Data provided:
····················
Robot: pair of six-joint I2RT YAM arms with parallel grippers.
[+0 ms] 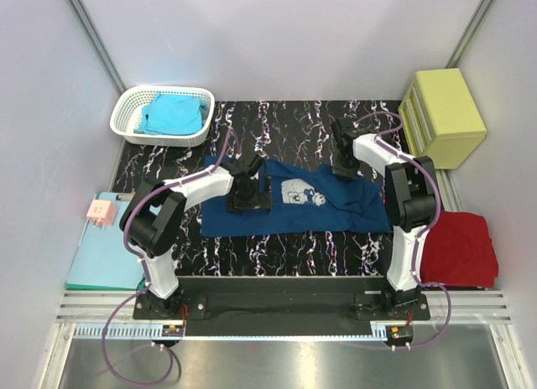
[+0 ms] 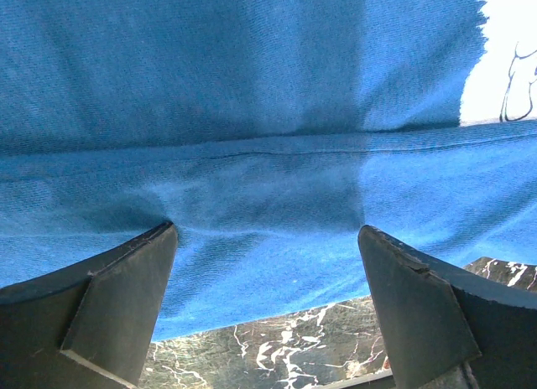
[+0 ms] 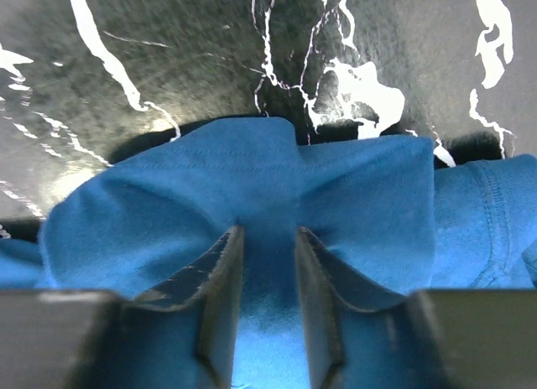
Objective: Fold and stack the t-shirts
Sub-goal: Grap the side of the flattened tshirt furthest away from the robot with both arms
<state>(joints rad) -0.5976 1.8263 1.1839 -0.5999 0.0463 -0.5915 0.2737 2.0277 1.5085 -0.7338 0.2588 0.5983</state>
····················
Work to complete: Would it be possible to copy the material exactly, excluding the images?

Task response:
Robot: pair of six-joint I2RT YAM arms with parallel grippers.
[+0 ms] 
[+0 ms] 
[+0 ms] 
Objective: Fold and stack the t-shirts
Sub-goal: Grap the side of the flattened tshirt furthest away from the robot with both arms
<state>(joints rad) -0.5976 1.8263 1.1839 -0.5999 0.0463 -0.5915 0.2737 2.0277 1.5085 -0.7338 0.2588 0.5983</state>

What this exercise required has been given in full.